What to produce
What do the lines say from the start of the entries through the one containing "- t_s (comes"? Repeat them exactly.

________

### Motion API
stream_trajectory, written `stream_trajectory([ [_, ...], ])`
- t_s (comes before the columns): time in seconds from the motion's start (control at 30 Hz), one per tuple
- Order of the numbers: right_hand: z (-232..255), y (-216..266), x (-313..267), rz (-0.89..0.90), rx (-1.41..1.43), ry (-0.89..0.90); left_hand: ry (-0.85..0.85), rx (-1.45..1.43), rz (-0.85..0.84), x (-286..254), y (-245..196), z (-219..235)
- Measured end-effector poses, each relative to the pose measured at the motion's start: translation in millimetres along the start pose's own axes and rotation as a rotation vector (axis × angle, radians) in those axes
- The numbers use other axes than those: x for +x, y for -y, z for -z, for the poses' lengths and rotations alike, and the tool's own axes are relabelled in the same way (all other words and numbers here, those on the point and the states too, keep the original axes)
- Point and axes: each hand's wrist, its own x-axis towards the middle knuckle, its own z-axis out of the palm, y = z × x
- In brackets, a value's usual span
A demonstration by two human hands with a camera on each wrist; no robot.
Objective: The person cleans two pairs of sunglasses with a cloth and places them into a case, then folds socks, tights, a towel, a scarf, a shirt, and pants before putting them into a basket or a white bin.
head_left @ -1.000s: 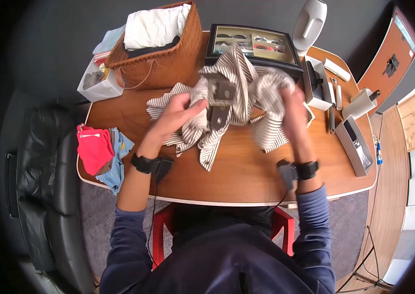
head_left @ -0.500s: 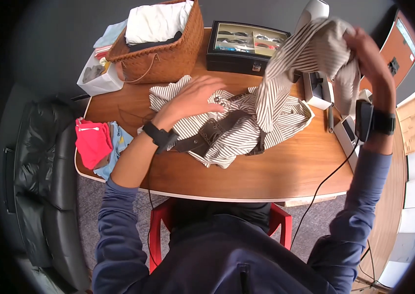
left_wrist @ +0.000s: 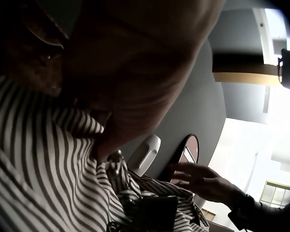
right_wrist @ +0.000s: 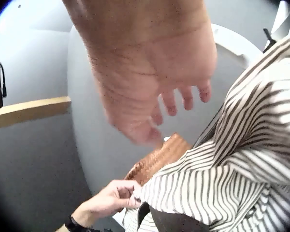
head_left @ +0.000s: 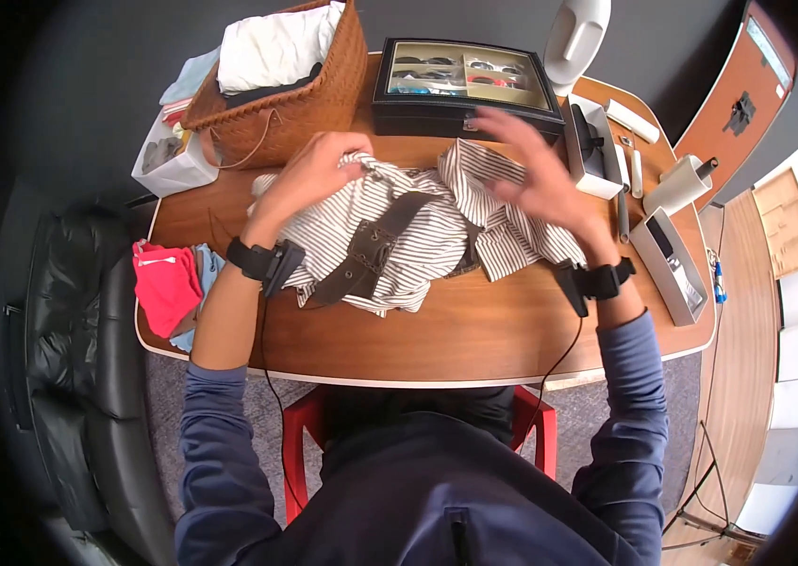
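A brown-and-white striped garment (head_left: 418, 247) with a dark belt (head_left: 370, 250) lies bunched on the table. My left hand (head_left: 309, 174) pinches its upper left edge between thumb and fingers; the left wrist view has the striped cloth (left_wrist: 43, 159) running up to that hand (left_wrist: 135, 72). Over the garment's right part hovers my right hand (head_left: 540, 179), fingers spread and holding nothing. In the right wrist view, the right hand (right_wrist: 150, 72) is above the cloth (right_wrist: 198, 188), and the left hand (right_wrist: 118, 195) grips the cloth's edge.
A woven basket (head_left: 295, 118) with folded clothes and a white bin (head_left: 177, 170) stand at the back left. Red shorts (head_left: 168, 288) lie at the left edge. Behind the garment is a glasses case (head_left: 465, 113); open boxes (head_left: 673, 269) and a white cup (head_left: 677, 186) are at right.
My right hand has let go of the raised striped cloth and moved back left; that part now lies on the table. My left hand, earlier spread over the garment, now pinches its edge.
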Motion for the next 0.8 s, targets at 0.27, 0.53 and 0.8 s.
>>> stream_trajectory([
  [0.27, -22, 40, -50, -0.23, -0.23, -0.003, -0.349, 0.203, -0.121, -48, -12, 28],
  [0.53, -13, 48, -59, -0.562, 0.046, 0.454, -0.364, -0.162, 0.11, -34, 20, 11],
  [0.8, -98, 56, -31, -0.839, 1.173, -0.283, -0.162, -1.051, -0.111, 9, -63, 45],
])
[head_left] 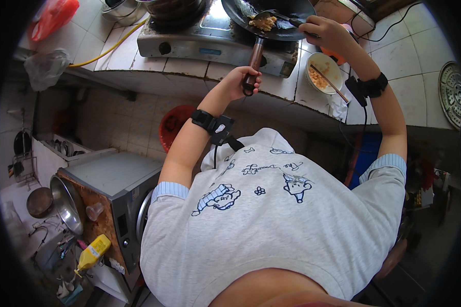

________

Answer area
### Motion API
stream_trajectory, written `stream_trajectory([ [_, ...], ])`
- t_s (comes before the columns): time in seconds from the motion's start (control at 30 Hz), one per tuple

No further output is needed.